Hélas, les années lycée furent également des plus douloureuses. Durant les deux premières années, des notes et des classements dont sans doute son défunt père l’aurait gratifié de quelques magistrales gifles. De celles fondatrices d’une personnalité soumise à rude épreuve. Il a en mémoire les tentatives d’assimiler tant et tant de leçons. Géographie en français et histoire en arabe.

Mais aussi, règles de grammaire d’arabe et de français, bientôt suivies de celles d’italien et d’anglais pour lui et ses camarades de classe. Et des récitations en toutes langues à apprendre par cœur. Leurs mémoires étaient sans cesse sollicitées. Assiégées par les mathématiques dont naguère les Arabes et Musulmans furent des plus férus. Finies les simples additions et soustractions, les divisions et multiplications. Place à de nouvelles méthodes. Arithmétique et géométrie allaient désormais être les nouvelles compagnes de leurs neurones.

Avec une rare insolence, ils déambulaient la nuit, dans la ville qui s’apprêtait à dormir, pour spéculer inlassablement sur les idées. Il leur arrivait de s’enfermer dans le silence. D’évoquer leur vie future avec les filles qui vivaient dans la hantise d’être vues par un quelconque voisin. Plus rarement vu l’encerclement de frustration, elles vivaient la hantise d’une grossesse pour les plus téméraires.
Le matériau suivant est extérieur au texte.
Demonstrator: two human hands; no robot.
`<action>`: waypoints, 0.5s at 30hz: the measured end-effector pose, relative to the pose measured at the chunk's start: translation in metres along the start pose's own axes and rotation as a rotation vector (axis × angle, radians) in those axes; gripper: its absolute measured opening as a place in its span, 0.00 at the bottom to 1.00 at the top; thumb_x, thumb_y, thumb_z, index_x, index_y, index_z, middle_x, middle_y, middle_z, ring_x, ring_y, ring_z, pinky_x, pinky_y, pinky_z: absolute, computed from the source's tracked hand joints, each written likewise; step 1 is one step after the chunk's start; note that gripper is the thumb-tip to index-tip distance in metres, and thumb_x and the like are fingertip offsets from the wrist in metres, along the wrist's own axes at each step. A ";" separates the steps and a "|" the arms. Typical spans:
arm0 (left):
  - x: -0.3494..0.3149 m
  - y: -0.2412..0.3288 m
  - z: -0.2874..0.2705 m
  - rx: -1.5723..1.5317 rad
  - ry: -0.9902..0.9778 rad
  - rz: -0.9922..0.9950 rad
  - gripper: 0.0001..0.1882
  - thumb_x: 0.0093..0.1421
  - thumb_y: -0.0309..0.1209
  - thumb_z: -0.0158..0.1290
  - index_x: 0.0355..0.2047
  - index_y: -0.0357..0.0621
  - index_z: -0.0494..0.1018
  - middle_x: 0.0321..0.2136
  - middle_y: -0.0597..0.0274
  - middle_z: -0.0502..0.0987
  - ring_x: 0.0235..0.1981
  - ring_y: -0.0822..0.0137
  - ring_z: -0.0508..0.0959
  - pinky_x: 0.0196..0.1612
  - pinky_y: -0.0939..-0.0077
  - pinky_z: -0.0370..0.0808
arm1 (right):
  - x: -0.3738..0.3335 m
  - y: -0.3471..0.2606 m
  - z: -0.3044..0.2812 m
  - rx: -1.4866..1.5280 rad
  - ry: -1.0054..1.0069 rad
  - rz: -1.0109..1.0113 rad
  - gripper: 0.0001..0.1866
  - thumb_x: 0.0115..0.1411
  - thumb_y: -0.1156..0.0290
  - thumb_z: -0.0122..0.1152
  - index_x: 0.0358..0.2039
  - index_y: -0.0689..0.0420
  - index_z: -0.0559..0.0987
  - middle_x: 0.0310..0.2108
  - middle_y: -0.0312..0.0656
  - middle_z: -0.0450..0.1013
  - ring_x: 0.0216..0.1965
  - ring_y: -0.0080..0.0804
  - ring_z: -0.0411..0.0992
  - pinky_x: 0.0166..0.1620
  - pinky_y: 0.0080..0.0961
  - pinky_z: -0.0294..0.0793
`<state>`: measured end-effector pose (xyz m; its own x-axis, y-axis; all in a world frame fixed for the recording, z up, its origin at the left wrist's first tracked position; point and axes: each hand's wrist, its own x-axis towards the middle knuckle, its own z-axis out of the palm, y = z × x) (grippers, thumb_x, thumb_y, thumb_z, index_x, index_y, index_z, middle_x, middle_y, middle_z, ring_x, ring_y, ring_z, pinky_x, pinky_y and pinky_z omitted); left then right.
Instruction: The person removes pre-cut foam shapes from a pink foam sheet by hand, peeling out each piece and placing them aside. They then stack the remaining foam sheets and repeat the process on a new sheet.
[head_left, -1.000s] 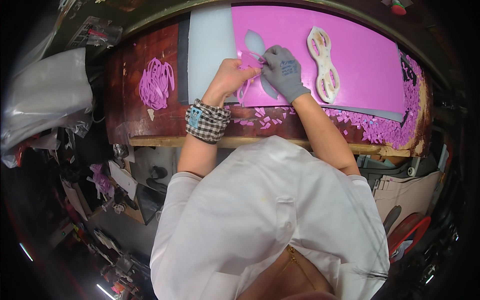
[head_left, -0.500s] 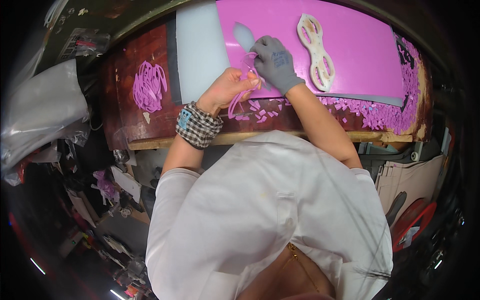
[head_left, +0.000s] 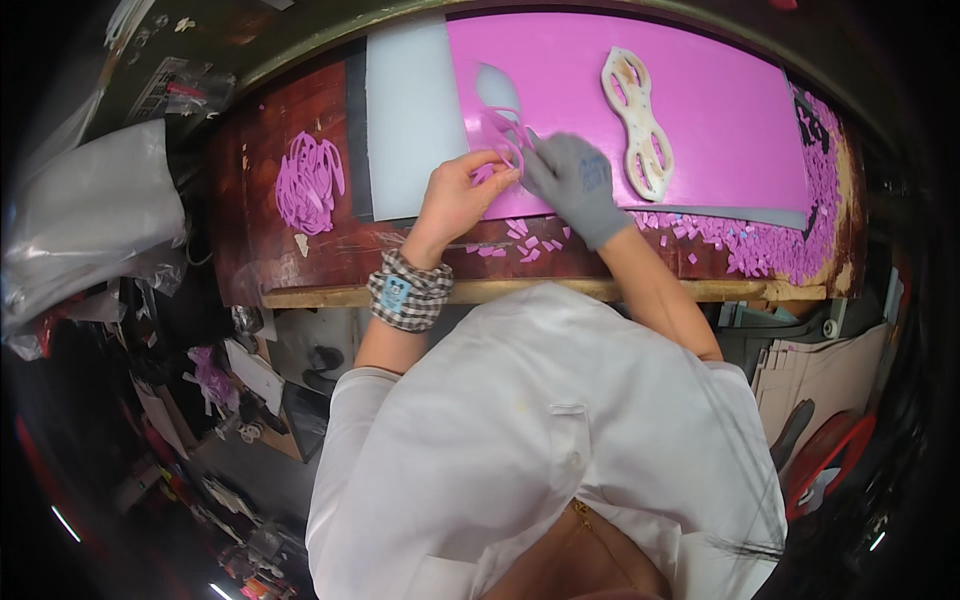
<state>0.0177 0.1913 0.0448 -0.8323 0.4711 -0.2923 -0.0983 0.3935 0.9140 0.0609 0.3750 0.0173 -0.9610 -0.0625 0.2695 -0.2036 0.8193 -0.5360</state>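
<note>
Between the fingers of my bare left hand [head_left: 465,200] is a thin pink looped cut-out [head_left: 514,154], its outline curving up above the fingertips. My right hand [head_left: 578,185], in a grey work glove, is closed at the right side of the same piece; its fingers are somewhat blurred. Under both hands lies a large pink sheet [head_left: 560,60], with a leaf-shaped opening [head_left: 497,88] showing pale grey beneath. A cream cutting die [head_left: 622,105] with several openings rests on the sheet, just right of my gloved hand.
A pile of pink loops [head_left: 310,185] sits on the red-brown table [head_left: 235,215] at the left. Small pink scraps [head_left: 770,250] are scattered along the near and right edges. A pale grey sheet [head_left: 405,120] lies left of the pink one. Plastic bags [head_left: 90,220] hang at far left.
My gloved hand has moved down and slightly right, away from the leaf-shaped opening. My left hand has turned, its fingers now pointing right, and the pink loop now stands above the fingertips.
</note>
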 end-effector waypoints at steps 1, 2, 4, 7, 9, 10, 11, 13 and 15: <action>0.000 -0.002 0.002 0.033 0.022 -0.025 0.11 0.63 0.33 0.54 0.35 0.35 0.77 0.24 0.68 0.76 0.27 0.83 0.72 0.30 0.87 0.69 | -0.010 -0.008 -0.002 0.059 0.000 -0.016 0.06 0.55 0.67 0.57 0.31 0.54 0.77 0.24 0.41 0.70 0.29 0.41 0.71 0.29 0.38 0.70; 0.000 -0.002 0.007 -0.198 0.051 0.051 0.14 0.62 0.36 0.55 0.32 0.34 0.78 0.25 0.65 0.80 0.26 0.81 0.72 0.28 0.85 0.70 | -0.019 -0.015 -0.004 0.125 0.011 -0.038 0.06 0.56 0.67 0.57 0.31 0.54 0.76 0.23 0.42 0.70 0.27 0.42 0.71 0.28 0.38 0.69; 0.001 -0.004 0.012 -0.371 -0.062 -0.120 0.14 0.62 0.36 0.55 0.33 0.34 0.78 0.26 0.66 0.79 0.25 0.82 0.72 0.26 0.86 0.69 | -0.029 -0.024 -0.004 0.200 0.016 -0.057 0.05 0.57 0.68 0.57 0.30 0.55 0.75 0.21 0.43 0.69 0.25 0.43 0.71 0.26 0.39 0.69; 0.001 -0.007 0.019 -0.639 -0.136 -0.254 0.14 0.62 0.37 0.55 0.34 0.35 0.77 0.25 0.68 0.78 0.22 0.82 0.71 0.23 0.87 0.67 | -0.034 -0.030 -0.007 0.214 -0.011 -0.062 0.05 0.57 0.68 0.57 0.28 0.55 0.74 0.20 0.44 0.69 0.24 0.43 0.71 0.26 0.38 0.69; 0.000 -0.011 0.021 -0.835 -0.138 -0.282 0.14 0.63 0.37 0.54 0.36 0.36 0.76 0.25 0.68 0.77 0.20 0.82 0.71 0.21 0.87 0.67 | -0.031 -0.029 -0.015 0.217 -0.039 -0.081 0.05 0.56 0.68 0.58 0.29 0.56 0.75 0.20 0.44 0.69 0.24 0.41 0.71 0.27 0.37 0.69; -0.001 -0.013 0.021 -0.952 -0.141 -0.274 0.14 0.63 0.37 0.54 0.36 0.36 0.76 0.24 0.68 0.76 0.19 0.82 0.71 0.21 0.87 0.66 | -0.029 -0.029 -0.021 0.240 -0.047 -0.036 0.05 0.55 0.68 0.58 0.31 0.55 0.76 0.22 0.43 0.70 0.25 0.41 0.72 0.27 0.36 0.70; -0.001 -0.016 0.020 -1.043 -0.068 -0.284 0.14 0.63 0.37 0.54 0.37 0.36 0.76 0.24 0.69 0.75 0.19 0.81 0.70 0.20 0.87 0.66 | -0.027 -0.027 -0.026 0.265 -0.056 0.021 0.06 0.54 0.68 0.59 0.32 0.54 0.77 0.24 0.42 0.71 0.25 0.40 0.72 0.28 0.36 0.70; -0.005 -0.019 0.022 -0.895 -0.047 -0.300 0.14 0.64 0.38 0.53 0.36 0.37 0.75 0.22 0.69 0.74 0.18 0.81 0.69 0.20 0.87 0.65 | -0.017 -0.021 -0.035 0.188 0.029 -0.022 0.09 0.51 0.68 0.61 0.35 0.53 0.77 0.28 0.41 0.72 0.29 0.39 0.73 0.30 0.35 0.71; -0.007 -0.020 0.024 -0.835 -0.011 -0.300 0.14 0.64 0.39 0.52 0.35 0.38 0.75 0.21 0.69 0.73 0.17 0.81 0.68 0.19 0.87 0.64 | 0.006 -0.006 -0.033 -0.012 0.214 -0.205 0.14 0.48 0.67 0.63 0.38 0.50 0.78 0.33 0.39 0.73 0.34 0.38 0.73 0.34 0.36 0.71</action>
<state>0.0380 0.1992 0.0222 -0.7026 0.4503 -0.5510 -0.6810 -0.2008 0.7042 0.0622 0.3885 0.0488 -0.8382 -0.1069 0.5348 -0.3861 0.8090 -0.4433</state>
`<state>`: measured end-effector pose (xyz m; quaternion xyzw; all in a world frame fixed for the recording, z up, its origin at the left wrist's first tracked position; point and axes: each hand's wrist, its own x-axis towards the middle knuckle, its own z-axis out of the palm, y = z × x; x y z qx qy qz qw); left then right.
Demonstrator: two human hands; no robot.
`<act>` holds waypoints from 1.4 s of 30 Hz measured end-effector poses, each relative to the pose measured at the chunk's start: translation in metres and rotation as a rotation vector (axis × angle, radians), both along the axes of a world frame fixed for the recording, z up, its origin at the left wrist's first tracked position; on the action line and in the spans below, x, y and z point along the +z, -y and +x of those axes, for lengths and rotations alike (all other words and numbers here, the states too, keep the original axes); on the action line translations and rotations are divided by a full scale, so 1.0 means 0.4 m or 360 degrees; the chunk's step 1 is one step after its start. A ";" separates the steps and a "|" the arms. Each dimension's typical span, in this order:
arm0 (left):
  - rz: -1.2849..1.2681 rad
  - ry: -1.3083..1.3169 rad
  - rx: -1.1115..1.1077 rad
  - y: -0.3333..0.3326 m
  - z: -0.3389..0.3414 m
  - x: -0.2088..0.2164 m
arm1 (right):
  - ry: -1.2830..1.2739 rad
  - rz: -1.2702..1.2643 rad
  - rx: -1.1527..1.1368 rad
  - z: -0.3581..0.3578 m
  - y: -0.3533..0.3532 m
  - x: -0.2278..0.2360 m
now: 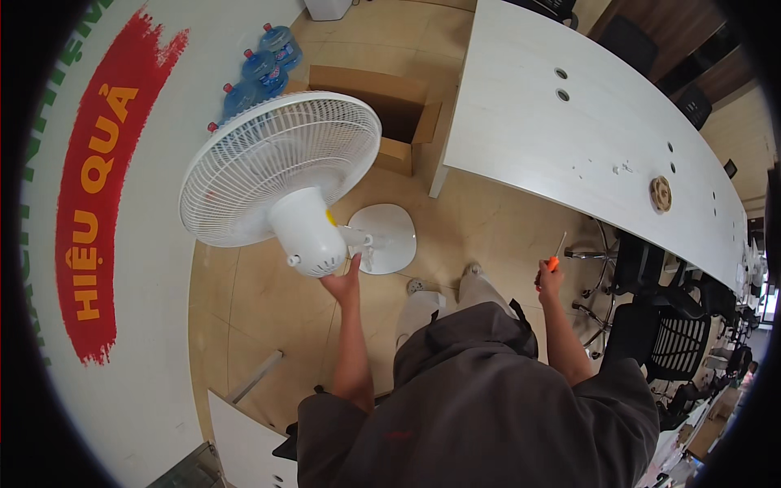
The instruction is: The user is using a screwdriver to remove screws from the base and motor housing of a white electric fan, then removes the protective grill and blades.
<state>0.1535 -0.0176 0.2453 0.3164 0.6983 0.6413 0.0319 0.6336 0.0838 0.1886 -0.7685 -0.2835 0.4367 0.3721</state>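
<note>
White pedestal fan stands on the floor, front-left of the person, stem roughly upright. Left hand grips under the motor housing. Right hand, well apart to the right, is closed on an orange-handled screwdriver, tip up. Left hand nearer.

Single view only: head-worn fisheye camera, looking steeply down over wearer's chest and legs toward tiled floor. Picture upright, not mirrored. Forearms enter from lower edge; left hand and right hand sit near centre, close to lens. Wide field takes in white fan at left-centre, long white table at upper right, wall at left. Straight edges bow toward dark circular rim. No second view for overlap.
</note>
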 end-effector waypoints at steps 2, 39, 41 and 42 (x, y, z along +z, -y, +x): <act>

L’avortement clandestin ? Quelle humiliation. C’était -c’est- signer son arrêt de mort. Quelle transgression ! Pour les garçons, ils avaient la vulgarité facile et les  blagues joviales. Les chansons paillardes aussi. Certains avaient même le verbe assassin envers certaines filles qui osaient se mesurer aux traditions. Des phrases acérées pour les jeter en pâture à l’invective. D’autres se permettaient même de boire quelques canettes chez Saïd, ce fieffé coquin.

Filou ingénieux ayant eu maille à partir avec la justice, il transforma sa camionnette en bar ambulant. Consommation du liquide mousseux à la sortie de la ville. Assis sur de grosses pierres transformées en chaises pour l’occasion… Quelle époque !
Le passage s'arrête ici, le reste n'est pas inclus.